EXERCISE OBJECTIVE
After locating the line with "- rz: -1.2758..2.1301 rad" below, output it and each following line exactly, stopping after the line with "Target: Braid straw". No pictures.

[Opening SOURCE INFORMATION section]

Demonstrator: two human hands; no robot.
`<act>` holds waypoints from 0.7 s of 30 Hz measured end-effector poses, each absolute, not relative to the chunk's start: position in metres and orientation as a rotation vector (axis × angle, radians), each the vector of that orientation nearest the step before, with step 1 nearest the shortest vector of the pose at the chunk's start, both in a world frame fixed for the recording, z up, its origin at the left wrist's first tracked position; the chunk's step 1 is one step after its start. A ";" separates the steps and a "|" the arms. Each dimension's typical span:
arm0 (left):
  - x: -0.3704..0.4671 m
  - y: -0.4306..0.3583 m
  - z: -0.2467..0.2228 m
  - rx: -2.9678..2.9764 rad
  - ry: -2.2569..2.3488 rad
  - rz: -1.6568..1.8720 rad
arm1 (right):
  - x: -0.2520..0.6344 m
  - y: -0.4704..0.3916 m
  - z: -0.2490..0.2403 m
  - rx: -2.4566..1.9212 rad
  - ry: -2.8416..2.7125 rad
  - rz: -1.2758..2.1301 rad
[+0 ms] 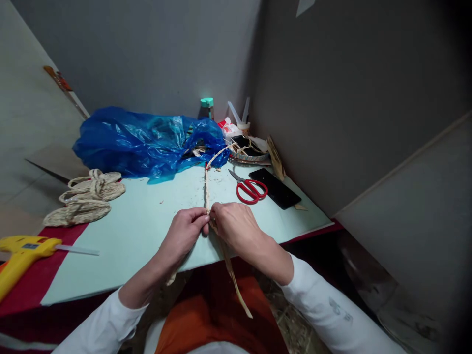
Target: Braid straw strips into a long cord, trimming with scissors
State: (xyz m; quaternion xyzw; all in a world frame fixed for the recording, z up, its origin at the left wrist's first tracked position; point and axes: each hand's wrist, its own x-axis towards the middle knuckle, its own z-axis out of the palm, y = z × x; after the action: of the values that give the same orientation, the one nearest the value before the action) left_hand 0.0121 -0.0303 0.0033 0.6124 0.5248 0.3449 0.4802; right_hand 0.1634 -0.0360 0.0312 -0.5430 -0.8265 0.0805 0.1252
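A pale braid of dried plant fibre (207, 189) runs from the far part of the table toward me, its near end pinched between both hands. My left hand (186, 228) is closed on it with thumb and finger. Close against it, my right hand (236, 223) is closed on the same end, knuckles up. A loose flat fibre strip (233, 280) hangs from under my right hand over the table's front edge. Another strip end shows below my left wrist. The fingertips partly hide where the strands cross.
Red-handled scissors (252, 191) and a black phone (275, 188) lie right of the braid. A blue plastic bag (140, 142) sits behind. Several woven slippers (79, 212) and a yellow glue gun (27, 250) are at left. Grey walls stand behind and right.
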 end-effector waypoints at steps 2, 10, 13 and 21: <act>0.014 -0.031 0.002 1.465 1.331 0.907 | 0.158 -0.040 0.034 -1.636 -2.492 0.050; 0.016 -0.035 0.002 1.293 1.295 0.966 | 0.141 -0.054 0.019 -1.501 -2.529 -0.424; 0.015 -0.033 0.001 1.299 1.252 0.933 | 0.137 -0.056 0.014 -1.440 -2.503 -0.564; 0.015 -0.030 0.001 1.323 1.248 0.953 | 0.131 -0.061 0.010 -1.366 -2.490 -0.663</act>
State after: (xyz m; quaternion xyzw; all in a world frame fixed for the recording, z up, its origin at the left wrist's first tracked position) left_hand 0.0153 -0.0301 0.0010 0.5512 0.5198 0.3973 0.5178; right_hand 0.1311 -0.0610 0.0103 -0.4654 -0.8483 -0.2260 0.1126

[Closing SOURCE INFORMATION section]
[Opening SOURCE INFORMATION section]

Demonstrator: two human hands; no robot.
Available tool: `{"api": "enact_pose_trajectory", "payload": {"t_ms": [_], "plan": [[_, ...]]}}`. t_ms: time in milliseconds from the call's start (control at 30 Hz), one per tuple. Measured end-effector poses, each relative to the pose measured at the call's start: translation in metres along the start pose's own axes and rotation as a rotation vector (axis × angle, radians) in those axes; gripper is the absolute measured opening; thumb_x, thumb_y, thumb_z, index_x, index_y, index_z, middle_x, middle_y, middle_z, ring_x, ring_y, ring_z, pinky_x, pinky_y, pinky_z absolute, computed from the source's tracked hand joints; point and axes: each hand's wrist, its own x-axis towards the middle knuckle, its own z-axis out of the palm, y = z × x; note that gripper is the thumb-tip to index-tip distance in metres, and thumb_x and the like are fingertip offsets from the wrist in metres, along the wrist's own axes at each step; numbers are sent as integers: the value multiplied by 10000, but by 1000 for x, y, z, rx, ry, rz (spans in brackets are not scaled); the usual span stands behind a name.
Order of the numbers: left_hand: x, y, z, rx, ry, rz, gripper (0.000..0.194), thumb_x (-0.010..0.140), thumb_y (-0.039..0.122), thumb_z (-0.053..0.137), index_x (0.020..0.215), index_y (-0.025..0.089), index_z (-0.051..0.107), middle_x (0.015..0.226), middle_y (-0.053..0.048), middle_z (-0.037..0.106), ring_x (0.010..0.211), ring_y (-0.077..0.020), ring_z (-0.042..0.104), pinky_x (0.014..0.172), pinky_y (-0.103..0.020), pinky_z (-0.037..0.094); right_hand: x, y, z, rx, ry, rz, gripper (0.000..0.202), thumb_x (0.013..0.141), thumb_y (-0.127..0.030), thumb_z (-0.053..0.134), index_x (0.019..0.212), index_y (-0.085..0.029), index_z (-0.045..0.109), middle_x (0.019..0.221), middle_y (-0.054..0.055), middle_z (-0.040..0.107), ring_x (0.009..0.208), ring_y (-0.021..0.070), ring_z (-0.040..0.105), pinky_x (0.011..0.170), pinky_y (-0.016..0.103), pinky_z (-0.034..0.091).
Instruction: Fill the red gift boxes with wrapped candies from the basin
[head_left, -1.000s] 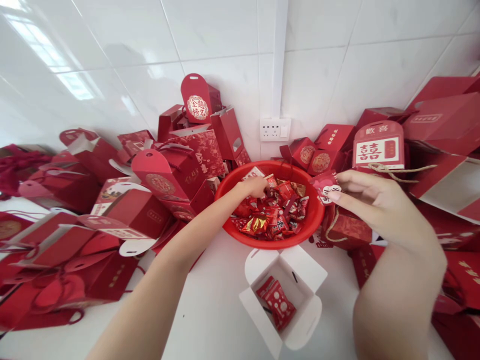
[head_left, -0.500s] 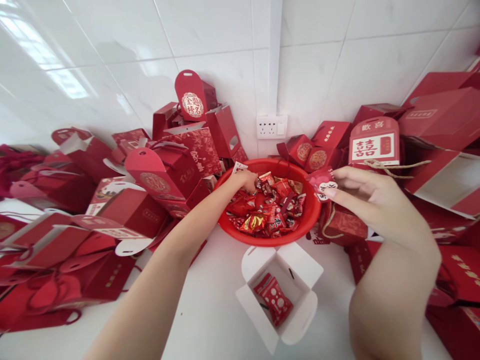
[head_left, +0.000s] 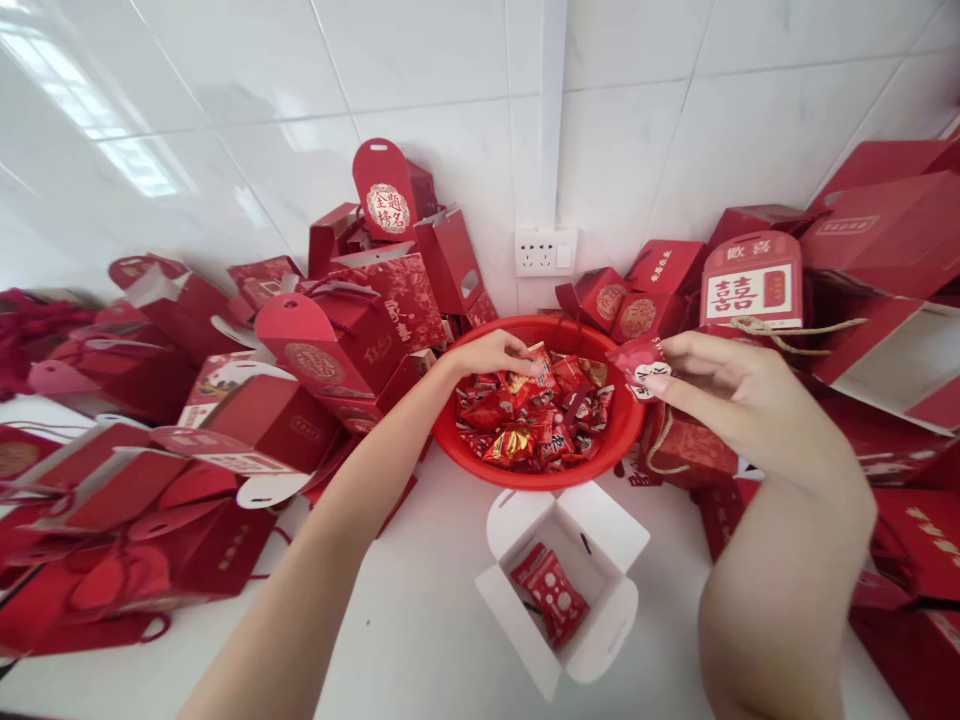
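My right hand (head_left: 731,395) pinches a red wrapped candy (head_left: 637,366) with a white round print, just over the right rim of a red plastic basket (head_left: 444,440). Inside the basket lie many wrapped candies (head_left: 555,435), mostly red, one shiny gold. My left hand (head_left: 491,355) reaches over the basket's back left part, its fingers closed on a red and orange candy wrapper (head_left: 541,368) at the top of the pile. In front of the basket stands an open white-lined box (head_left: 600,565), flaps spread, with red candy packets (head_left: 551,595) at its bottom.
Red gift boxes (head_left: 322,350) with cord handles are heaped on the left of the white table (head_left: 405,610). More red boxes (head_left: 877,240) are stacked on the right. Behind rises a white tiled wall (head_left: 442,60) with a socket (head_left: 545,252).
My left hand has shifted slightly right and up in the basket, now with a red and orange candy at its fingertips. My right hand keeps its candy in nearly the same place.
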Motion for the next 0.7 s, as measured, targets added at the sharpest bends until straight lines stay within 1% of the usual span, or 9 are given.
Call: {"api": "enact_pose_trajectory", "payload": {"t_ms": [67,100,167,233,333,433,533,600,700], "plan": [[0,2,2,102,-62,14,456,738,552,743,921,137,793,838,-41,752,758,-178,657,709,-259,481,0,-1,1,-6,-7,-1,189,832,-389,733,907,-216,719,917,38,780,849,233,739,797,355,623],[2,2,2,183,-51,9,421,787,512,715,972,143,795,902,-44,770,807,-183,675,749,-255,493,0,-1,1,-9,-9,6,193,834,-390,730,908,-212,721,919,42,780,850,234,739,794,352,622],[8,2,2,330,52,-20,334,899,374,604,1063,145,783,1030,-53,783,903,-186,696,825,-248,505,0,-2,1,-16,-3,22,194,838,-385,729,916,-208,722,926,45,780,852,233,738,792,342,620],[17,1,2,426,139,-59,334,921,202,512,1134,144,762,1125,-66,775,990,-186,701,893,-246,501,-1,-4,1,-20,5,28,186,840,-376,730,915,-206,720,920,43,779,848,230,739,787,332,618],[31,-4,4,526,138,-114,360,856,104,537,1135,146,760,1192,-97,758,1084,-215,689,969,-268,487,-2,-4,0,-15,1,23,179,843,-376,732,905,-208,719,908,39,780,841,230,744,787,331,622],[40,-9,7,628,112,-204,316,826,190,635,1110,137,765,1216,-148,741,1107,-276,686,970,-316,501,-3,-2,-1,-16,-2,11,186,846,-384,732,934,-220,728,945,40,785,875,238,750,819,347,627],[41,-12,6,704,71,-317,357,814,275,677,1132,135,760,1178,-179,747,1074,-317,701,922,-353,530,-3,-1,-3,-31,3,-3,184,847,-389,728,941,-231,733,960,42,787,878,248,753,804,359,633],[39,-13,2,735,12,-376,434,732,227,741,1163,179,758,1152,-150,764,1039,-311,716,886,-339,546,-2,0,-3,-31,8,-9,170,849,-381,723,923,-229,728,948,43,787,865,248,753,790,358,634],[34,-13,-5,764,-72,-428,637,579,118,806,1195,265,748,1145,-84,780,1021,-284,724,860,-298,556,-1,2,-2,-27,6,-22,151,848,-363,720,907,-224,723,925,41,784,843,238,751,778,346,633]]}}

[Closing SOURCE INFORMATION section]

SOLVED PROBLEM
  - rz: -1.2758..2.1301 rad
[+0 ms] 
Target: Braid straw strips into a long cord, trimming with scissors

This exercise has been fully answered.